Les Alains étaient de haute stature et d'une belle physionomie. Ils avaient les cheveux blonds, le regard plus fier que farouche[194]. Quoique légèrement armés et fort agiles, ils étaient toujours à cheval, et tenaient à déshonneur de marcher à pied[195]. Leur façon de vivre tenait beaucoup de celle des Huns; mais ils étaient moins sauvages[196]. Errants par troupes dans les déserts de la Tartarie[197], ils ne connaissaient d'autre habitation que leurs chariots couverts d'écorces d'arbres[198]. Ils s'arrêtaient dans les lieux où ils trouvaient des pâturages pour leurs troupeaux: rangeant leurs chariots en cercle, ils formaient une vaste enceinte; c'était là leur ville; ils la transportaient ailleurs quand les pâturages étaient consumés[199]. Toujours les armes à la main, ils faisaient leur occupation de la chasse, et leur divertissement de la guerre: ils y apportaient plus d'intelligence et de discipline que les autres Barbares[200]. Mourir dans une bataille, c'était le sort le plus digne d'envie: on méprisait comme des lâches, et on chargeait d'opprobres ceux qui mouraient de vieillesse ou de maladie[201]. L'action la plus glorieuse était de tuer un ennemi; ils lui enlevaient la peau avec la tête, et en faisaient une housse pour leurs chevaux[202]. Ils adoraient le dieu Mars, qu'ils représentaient par une épée plantée en terre[203]. Ils prétendaient connaître l'avenir par le moyen de certaines baguettes enchantées[204]. Tous étaient nobles; ils n'avaient aucune idée de l'esclavage[205]. Leurs chefs portaient le nom de juges: on déférait cet honneur aux guerriers les plus expérimentés[206].

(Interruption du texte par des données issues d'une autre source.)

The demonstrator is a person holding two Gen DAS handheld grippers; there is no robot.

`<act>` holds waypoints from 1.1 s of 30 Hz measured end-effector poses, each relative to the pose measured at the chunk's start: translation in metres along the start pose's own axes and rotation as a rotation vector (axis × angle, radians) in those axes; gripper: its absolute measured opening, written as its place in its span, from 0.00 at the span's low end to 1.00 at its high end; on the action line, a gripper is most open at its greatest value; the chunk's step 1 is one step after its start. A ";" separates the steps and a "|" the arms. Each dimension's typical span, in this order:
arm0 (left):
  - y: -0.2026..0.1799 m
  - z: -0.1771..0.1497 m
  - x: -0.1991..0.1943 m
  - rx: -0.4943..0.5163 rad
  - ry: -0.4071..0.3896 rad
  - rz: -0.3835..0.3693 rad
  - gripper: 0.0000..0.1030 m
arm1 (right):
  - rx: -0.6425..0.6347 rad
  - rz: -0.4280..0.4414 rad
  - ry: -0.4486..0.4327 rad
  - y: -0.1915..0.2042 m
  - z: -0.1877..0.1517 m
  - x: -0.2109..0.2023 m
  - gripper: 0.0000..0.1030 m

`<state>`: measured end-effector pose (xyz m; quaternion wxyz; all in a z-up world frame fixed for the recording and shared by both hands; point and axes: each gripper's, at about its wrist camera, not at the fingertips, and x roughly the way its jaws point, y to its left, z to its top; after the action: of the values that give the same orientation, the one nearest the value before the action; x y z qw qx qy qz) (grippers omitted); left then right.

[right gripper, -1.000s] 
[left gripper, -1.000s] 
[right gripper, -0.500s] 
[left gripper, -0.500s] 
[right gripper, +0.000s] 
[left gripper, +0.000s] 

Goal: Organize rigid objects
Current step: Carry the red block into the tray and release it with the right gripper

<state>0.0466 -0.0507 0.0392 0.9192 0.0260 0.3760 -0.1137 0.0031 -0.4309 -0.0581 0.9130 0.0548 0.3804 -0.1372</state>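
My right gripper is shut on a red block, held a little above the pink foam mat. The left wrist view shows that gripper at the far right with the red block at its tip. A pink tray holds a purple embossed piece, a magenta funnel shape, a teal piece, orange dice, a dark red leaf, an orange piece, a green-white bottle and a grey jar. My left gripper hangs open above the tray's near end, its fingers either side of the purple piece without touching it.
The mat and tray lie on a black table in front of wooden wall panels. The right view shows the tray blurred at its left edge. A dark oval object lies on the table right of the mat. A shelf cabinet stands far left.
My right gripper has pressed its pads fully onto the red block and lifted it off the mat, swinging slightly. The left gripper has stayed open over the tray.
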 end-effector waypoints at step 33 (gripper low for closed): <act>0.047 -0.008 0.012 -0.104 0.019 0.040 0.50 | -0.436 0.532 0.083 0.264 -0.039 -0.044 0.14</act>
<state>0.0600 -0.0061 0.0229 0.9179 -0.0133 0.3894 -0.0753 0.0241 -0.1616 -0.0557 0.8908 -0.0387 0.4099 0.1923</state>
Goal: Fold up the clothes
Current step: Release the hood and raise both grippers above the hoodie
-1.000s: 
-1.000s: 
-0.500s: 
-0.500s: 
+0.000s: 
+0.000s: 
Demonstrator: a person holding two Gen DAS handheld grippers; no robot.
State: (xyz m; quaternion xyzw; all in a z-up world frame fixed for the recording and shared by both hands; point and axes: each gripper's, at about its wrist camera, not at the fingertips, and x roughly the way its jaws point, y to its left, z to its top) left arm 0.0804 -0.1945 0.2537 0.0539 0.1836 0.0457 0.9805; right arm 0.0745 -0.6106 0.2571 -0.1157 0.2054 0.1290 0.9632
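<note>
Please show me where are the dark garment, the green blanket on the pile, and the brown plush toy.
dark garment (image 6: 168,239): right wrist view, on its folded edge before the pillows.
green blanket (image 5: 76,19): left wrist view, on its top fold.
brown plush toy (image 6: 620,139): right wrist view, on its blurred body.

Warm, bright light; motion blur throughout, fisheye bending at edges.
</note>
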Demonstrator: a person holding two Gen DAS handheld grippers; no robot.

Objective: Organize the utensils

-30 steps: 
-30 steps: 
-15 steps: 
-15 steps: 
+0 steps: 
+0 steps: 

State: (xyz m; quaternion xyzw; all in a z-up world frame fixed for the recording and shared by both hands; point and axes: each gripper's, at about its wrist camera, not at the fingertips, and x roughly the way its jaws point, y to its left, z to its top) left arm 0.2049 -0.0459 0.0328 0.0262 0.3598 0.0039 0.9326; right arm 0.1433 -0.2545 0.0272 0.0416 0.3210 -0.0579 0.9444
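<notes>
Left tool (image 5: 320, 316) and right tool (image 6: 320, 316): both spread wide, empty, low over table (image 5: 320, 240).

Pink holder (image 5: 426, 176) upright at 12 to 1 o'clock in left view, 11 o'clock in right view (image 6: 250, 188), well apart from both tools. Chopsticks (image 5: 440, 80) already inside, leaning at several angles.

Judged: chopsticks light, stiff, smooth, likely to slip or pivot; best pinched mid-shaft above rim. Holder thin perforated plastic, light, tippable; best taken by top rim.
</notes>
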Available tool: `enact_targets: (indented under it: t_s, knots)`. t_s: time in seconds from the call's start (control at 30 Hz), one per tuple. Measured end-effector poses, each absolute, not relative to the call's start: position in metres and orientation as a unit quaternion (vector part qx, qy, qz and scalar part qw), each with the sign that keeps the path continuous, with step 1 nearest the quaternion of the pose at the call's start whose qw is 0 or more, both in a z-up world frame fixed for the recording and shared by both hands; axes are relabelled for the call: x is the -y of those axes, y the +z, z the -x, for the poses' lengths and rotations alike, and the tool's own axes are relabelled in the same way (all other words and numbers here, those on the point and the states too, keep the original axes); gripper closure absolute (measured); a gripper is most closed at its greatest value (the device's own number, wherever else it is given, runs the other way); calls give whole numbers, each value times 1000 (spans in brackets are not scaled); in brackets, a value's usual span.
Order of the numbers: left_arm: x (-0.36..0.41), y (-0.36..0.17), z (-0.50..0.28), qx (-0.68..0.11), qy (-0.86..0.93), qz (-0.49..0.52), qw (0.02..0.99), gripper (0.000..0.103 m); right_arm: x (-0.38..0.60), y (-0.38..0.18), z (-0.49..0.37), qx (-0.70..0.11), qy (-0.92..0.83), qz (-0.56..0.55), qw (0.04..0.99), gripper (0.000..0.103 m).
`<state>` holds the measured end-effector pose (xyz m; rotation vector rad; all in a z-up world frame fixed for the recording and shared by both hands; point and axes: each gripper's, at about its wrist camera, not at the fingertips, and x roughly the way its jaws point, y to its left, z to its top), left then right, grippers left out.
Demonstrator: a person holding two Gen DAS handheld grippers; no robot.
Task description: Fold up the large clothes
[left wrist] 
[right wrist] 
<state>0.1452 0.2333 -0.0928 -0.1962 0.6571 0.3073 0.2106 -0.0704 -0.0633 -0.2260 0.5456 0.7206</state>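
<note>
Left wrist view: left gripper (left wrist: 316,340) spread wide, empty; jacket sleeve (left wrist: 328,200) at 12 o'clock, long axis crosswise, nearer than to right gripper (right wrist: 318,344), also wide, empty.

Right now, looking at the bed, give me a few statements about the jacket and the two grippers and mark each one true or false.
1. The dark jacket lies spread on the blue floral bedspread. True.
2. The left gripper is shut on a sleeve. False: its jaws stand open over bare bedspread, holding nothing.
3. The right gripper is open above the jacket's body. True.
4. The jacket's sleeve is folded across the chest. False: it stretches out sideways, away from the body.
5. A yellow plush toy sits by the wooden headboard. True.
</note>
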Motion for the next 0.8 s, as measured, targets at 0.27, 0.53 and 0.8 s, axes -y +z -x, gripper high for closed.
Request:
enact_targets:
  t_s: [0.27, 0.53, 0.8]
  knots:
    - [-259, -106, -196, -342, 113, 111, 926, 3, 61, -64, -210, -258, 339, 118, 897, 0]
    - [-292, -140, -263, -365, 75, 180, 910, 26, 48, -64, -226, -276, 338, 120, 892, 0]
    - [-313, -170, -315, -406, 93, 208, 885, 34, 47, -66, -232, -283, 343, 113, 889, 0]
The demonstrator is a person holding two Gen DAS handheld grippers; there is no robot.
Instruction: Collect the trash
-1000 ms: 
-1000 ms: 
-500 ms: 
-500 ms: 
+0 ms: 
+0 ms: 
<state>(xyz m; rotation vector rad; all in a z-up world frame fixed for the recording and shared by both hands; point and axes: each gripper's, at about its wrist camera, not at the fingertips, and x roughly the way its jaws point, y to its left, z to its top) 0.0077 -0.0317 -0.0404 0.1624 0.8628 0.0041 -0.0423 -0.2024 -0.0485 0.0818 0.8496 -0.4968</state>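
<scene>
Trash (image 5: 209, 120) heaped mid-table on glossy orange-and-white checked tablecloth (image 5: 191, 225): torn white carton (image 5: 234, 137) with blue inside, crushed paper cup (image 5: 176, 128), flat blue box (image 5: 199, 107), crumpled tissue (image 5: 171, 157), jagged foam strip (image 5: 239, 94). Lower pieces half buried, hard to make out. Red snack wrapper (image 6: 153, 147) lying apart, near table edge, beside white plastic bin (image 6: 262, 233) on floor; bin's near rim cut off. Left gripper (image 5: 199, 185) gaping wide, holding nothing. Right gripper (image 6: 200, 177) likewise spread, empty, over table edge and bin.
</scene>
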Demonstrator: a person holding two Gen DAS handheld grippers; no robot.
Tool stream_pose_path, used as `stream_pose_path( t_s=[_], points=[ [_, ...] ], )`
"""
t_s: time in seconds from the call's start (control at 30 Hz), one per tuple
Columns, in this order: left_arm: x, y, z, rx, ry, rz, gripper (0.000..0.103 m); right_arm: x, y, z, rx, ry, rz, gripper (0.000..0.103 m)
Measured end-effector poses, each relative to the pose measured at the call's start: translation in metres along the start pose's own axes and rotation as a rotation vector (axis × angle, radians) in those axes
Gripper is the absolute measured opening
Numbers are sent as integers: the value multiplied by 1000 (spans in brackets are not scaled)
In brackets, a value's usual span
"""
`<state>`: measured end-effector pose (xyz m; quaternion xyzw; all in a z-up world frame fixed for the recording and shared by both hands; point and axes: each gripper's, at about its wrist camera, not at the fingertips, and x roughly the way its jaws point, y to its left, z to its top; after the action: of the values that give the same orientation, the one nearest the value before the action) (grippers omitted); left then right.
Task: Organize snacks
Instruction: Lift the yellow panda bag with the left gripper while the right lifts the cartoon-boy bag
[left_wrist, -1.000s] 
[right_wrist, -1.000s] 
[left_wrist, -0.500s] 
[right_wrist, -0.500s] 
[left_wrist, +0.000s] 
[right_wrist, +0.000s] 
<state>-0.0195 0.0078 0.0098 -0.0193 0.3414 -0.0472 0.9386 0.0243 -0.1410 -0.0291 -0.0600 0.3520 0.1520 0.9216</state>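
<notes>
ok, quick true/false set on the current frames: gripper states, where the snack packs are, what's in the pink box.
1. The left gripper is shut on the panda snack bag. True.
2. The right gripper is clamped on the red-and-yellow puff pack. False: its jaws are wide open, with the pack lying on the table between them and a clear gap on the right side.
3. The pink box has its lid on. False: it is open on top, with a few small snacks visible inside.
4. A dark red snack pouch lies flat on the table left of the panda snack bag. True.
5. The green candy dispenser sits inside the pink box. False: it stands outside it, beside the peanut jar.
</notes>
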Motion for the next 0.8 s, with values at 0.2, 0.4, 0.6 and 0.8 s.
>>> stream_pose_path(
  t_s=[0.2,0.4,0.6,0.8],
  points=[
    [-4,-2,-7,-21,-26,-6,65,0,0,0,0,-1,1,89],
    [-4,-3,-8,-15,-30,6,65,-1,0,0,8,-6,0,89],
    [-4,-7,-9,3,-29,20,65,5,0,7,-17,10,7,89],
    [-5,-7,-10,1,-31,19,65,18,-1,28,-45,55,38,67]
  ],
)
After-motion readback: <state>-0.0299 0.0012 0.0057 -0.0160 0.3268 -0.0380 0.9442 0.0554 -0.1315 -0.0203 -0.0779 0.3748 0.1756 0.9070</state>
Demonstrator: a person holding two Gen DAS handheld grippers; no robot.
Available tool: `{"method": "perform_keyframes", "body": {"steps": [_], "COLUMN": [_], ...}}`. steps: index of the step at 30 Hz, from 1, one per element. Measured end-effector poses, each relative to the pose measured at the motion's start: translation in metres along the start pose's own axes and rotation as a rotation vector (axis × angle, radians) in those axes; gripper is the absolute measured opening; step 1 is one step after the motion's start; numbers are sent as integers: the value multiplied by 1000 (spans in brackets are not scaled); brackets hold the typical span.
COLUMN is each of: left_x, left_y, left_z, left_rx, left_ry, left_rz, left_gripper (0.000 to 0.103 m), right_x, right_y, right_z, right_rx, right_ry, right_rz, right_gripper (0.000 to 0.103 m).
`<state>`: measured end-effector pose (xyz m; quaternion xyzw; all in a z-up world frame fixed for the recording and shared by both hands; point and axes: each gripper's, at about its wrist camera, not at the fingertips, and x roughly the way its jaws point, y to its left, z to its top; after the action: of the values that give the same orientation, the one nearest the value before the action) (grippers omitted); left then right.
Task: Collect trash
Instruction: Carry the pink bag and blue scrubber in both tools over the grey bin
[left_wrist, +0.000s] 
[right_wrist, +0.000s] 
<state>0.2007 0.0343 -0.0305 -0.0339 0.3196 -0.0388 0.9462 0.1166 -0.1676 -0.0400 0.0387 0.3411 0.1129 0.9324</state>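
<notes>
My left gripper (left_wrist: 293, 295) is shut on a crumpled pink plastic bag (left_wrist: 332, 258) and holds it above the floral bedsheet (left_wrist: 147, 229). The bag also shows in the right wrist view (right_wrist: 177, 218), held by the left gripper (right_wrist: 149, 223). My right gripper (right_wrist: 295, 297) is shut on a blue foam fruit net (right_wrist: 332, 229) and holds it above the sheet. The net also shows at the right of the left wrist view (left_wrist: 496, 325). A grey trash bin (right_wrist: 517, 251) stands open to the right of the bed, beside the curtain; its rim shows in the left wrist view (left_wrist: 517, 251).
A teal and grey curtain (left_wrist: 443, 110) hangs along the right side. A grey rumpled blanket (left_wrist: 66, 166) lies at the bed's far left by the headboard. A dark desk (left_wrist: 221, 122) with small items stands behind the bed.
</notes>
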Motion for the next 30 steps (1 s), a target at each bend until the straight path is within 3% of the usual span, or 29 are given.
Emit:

[194] Proceri autem Alani pæne sunt omnes et pulchri, crinibus mediocriter flavis, oculorum temperata torvitate terribiles. Amm. Marc. l. 31, c. 2.—S.-M.

[195] Juventus verò equitandi usu a prima pueritia coalescens, incedere pedibus existimat vile. Amm. Marc. ibid.—S.-M.

[196] Hunnis per omnia suppares, verùm victu mitiores et cultu. Amm. Marc. ibid. Alanos quoque pugna sibi pares, sed humanitatis victu, formaque dissimiles... subjugavere. Jorn. c. 24.—S.-M.

[197] Voyez ci-devant, § 44, p. 77, not. 2.—S.-M.

[198] Plaustris supersidentes, quæ operimentis curvatis corticum per solitudines conferunt. Amm. Marc. l. 31, c. 2.—S.-M.

[199] Cum ad graminea venerint, in orbiculatam figuram locatis sarracis ferino ritu vescuntur: absumptisque pabulis, velut carpentis civitates impositas vehunt. Amm. Marc. ibid. C'est sur ces chariots qu'ils naissent et qu'ils sont élevés; c'est leur demeure perpétuelle, et leur patrie est partout où ils arrivent; maresque supra cum fœminis coeunt, et nascuntur in his et educantur infantes; et habitacula sunt hæc illis perpetua; et quocumque ierint, illic genuinum existimant larem.—S.-M.

[200] Multiplici disciplina prudentes sunt bellatores. Amm. Marcel. l. 31, c. 2.—S.-M.

[201] Utque hominibus quietis et placidis otium est voluptabile; ita illos pericula juvant et bella. Judicatur ibi beatus, qui in prælio profuderit animam: senescentes enim et fortuitis mortibus mundo digressos, ut degeneres et ignavos convicis atrociibus insectantur. Amm. Marc. l. 31, c. 2. Strabon en dit autant des mœurs des Massagètes. Il est facile de reconnaître dans ces détails, les habitudes guerrières des Scandinaves, et leur farouche mépris de la mort.—S.-M.

[202] Necquidquam est quod elatiùs jactent, quam homine quolibet occiso; proque exuviis gloriosis, interfectorum avulsis capitibus detractas pelles pro phaleris jumentis accommodant bellatoriis. Amm. l. 31, c. 2. Hérodote décrit avec détail, IV, 64, les mœurs des Scythes, et il en rapporte des traits d'une atrocité non moins révoltante.—S.-M.